We assume we know the population standard deviation $\sigma$ and that $\bar{X}$ is approximately normal (either because the population is normal or $n$ is large enough for the Central Limit Theorem).

Test statistic:

$$Z = \frac{\bar{X} - \mu_0}{\sigma / \sqrt{n}}$$

Rejection rule: Reject $H_0$ when $Z > z_\alpha$, where $z_\alpha$ is the upper $\alpha$-quantile of the standard normal distribution (e.g., $z_{0.05} = 1.645$).

Under Reality 1 ($\mu = \mu_0$): $Z \sim N(0, 1)$. The rejection probability is $P(Z > z_\alpha) = \alpha$, by construction.

Under Reality 3 ($\mu = \mu_1$):

$$Z = \frac{\bar{X} - \mu_0}{\sigma / \sqrt{n}} \sim N!\left(\frac{\mu_1 - \mu_0}{\sigma / \sqrt{n}},; 1\right) = N!\left(\frac{\delta\sqrt{n}}{\sigma},; 1\right)$$

The test statistic is no longer centered at zero — it is centered at $\frac{\delta\sqrt{n}}{\sigma}$, which we call the noncentrality parameter. Power is the probability that a draw from this shifted distribution exceeds $z_\alpha$:

$$\text{Power} = P(Z > z_\alpha \mid H_P) = 1 - \Phi!\left(z_\alpha - \frac{\delta\sqrt{n}}{\sigma}\right)$$

where $\Phi$ is the standard normal cumulative distribution function (CDF).

The geometric picture:

One-sided power geometry showing the null distribution, the power-hypothesis distribution, and the shaded power region to the right of the critical value.

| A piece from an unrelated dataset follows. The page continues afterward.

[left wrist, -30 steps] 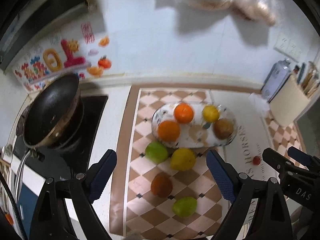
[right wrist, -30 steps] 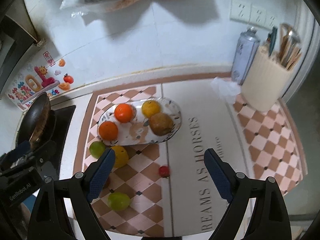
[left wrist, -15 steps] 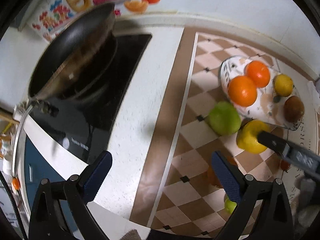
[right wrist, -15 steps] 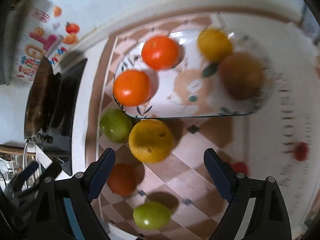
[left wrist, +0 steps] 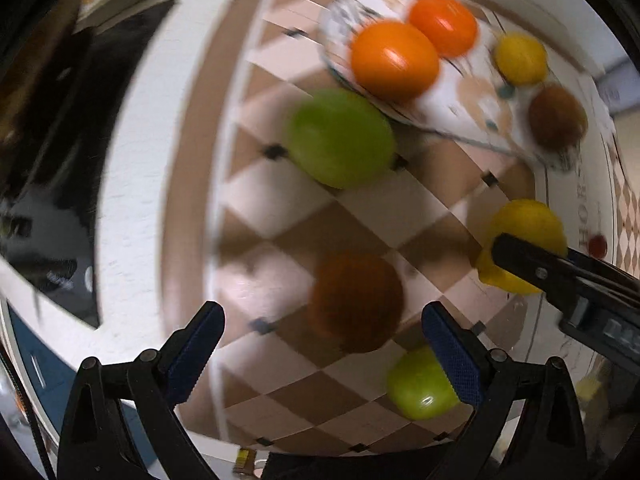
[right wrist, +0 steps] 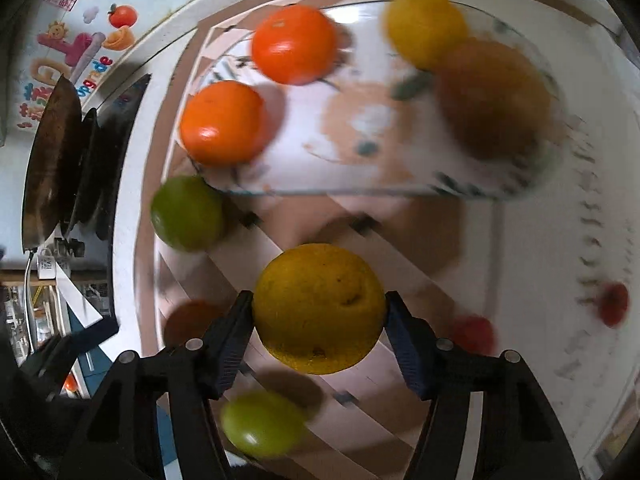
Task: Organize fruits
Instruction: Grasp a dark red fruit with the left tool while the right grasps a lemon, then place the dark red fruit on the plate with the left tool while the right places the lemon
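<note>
The right claw (right wrist: 319, 312) grips the big yellow fruit (right wrist: 318, 308), its two blue pads pressed against the fruit's sides, just in front of the oval plate (right wrist: 440, 190) on the counter (right wrist: 540, 280). Whether the fruit is already clear of the counter I cannot tell. The left claw (left wrist: 322, 354) is wide open and empty, poised over the brown fruit (left wrist: 356, 300), which lies further from the plate than the large green fruit (left wrist: 340, 138) sitting right at the plate's rim.

On the plate are two oranges (right wrist: 224, 122), a small yellow fruit (right wrist: 424, 28) and another brown fruit (right wrist: 494, 98). A small green fruit (right wrist: 262, 424) lies furthest from the plate, and two small red fruits (right wrist: 472, 334) sit on the counter beside the plate's right end.

Likely risks: the yellow fruit is round and held only at its widest points, so a quick swing toward the plate could let it slip and roll. The plate is already crowded, and setting it down hard may knock an orange over the rim. The two claws are working close together, so the left one closing on the brown fruit could bump the right arm or nudge the small green fruit away.
</note>
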Available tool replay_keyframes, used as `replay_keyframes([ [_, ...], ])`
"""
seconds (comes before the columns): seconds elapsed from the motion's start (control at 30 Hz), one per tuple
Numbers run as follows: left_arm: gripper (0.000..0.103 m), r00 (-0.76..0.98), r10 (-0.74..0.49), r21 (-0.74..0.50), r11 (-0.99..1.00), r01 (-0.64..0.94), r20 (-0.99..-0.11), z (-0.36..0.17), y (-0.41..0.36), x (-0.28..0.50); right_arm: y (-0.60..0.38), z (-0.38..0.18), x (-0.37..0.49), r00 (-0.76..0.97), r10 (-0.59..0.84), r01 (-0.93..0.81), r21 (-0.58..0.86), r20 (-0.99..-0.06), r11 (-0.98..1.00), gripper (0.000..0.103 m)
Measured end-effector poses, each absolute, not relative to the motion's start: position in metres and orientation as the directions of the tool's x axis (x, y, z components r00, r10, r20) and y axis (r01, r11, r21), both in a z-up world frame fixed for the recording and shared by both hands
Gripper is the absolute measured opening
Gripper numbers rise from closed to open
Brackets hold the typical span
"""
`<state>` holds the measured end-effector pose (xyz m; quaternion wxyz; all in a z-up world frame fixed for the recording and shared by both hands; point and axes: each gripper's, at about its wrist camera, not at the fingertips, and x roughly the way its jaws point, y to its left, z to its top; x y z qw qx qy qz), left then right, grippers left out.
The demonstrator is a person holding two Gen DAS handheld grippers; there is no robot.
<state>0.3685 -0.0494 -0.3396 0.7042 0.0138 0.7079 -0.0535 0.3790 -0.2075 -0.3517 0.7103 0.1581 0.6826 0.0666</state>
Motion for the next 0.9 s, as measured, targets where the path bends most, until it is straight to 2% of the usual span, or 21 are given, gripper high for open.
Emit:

The key insight is geometric: $\frac{\delta\sqrt{n}}{\sigma}$ controls how far the $H_P$ distribution sits to the right of the null distribution. The further right, the less overlap between the two distributions, and the more of the $H_P$ distribution’s area falls beyond $z_\alpha$.

Worked example:

Let $\mu_0 = 0$ (no effect), $\mu_1 = 5$ mmHg (the power hypothesis says the drug reduces blood pressure by 5 mmHg), $\sigma = 15$, $n = 36$, and $\alpha = 0.05$.

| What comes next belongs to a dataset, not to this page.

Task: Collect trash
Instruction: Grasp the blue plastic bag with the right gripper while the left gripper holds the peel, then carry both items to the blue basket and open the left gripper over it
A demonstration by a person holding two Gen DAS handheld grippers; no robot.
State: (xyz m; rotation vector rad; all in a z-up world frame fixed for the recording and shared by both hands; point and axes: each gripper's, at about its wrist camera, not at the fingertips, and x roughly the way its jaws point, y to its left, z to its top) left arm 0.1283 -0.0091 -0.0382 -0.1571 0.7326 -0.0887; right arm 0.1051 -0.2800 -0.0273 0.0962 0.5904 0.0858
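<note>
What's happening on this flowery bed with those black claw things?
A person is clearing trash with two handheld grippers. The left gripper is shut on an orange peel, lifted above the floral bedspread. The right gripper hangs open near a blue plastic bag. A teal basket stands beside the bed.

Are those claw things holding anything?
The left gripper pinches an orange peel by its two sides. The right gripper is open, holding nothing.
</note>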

Critical value: $z_\alpha = z_{0.05} = 1.645$
Noncentrality parameter: $\frac{\delta\sqrt{n}}{\sigma} = \frac{5 \times 6}{15} = 2.0$
Power: $1 - \Phi(1.645 - 2.0) = 1 - \Phi(-0.355) \approx 1 - 0.361 = 0.639$

Under the power hypothesis $H_P$: $\mu = 5$, there is a 63.9% chance that the test correctly rejects the null. Note that this says nothing about whether the true mean actually is 5. It says: if it were, this is the detection probability.

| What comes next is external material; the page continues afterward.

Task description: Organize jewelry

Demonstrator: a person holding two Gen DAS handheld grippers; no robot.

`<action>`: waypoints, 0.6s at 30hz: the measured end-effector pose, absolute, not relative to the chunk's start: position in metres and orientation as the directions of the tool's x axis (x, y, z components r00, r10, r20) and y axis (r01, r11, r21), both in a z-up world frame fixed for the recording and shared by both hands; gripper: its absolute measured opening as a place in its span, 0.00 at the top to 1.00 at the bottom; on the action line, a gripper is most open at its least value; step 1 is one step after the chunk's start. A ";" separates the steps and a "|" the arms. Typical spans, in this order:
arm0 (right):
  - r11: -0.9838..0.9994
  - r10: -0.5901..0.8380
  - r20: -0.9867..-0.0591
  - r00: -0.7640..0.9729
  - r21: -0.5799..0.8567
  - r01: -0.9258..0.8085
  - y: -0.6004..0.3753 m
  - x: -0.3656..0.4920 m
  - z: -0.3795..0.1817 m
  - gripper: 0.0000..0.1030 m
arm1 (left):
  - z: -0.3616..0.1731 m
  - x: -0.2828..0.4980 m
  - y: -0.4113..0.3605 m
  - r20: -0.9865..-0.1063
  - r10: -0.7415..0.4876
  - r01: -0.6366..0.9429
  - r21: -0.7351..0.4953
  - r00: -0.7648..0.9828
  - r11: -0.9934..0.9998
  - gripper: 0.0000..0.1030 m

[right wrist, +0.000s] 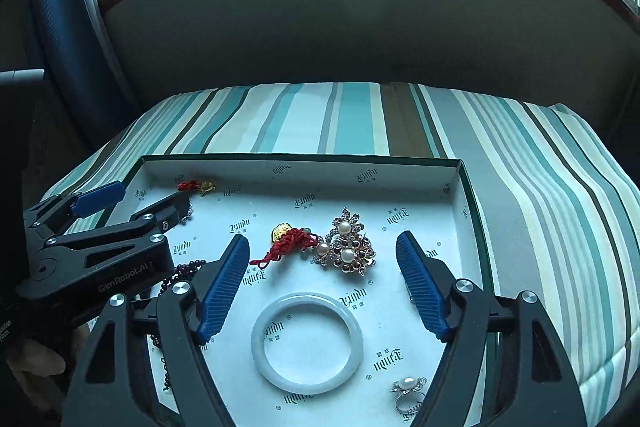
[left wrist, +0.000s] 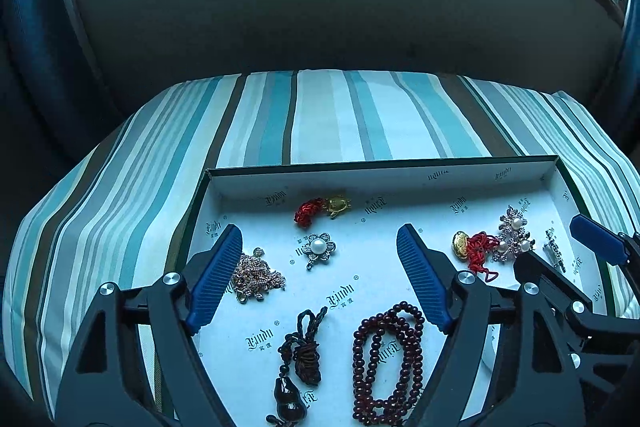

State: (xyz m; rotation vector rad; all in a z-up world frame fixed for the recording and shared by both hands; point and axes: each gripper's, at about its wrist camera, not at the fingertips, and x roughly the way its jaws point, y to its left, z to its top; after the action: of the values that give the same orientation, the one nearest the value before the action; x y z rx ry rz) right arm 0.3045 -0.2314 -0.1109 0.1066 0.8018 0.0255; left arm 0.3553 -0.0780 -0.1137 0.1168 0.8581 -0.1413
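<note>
Right wrist view: right gripper (right wrist: 322,279) spread wide, holding nothing, above white bangle (right wrist: 307,342) in box (right wrist: 304,163); pearl brooch (right wrist: 347,242) just beyond. Left gripper (left wrist: 320,275) likewise released over beads (left wrist: 386,355). I'd descend straight, pinching one rim, avoiding the brooch

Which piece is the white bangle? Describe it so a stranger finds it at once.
Start at the shallow printed box on the striped cushion. Between the right gripper fingers, nearest the camera, lies the white bangle: a plain smooth ring, unlike the jewelled three-pearl brooch beyond it.
</note>
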 end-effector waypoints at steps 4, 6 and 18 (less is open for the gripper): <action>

A note on composite alternatives and lower bounds. In the one-sided setup, the alternative $H_1$: $\mu > \mu_0$ is composite. If the true mean $\mu^$ exceeds $\mu_1$ (i.e., $\mu^ > \mu_1$), then the $H_P$ distribution would be shifted even further right, and power would be even higher. Therefore, the power computed at $\mu_1$ is a lower bound on the power for all $\mu^* \geq \mu_1$. This is a useful property: by choosing a $\mu_1$ that you consider the smallest effect worth detecting, you obtain a minimum power level.

Computing power: the two-tailed case

Now consider the two-tailed setting.

Setup:

$H_0$: $\mu = \mu_0$ (null hypothesis)
$H_1$: $\mu \neq \mu_0$ (alternative hypothesis, complement of $H_0$)
$H_P$: $\mu = \mu_1$, where $\mu_1 \neq \mu_0$ (power hypothesis; say $\mu_1 > \mu_0$)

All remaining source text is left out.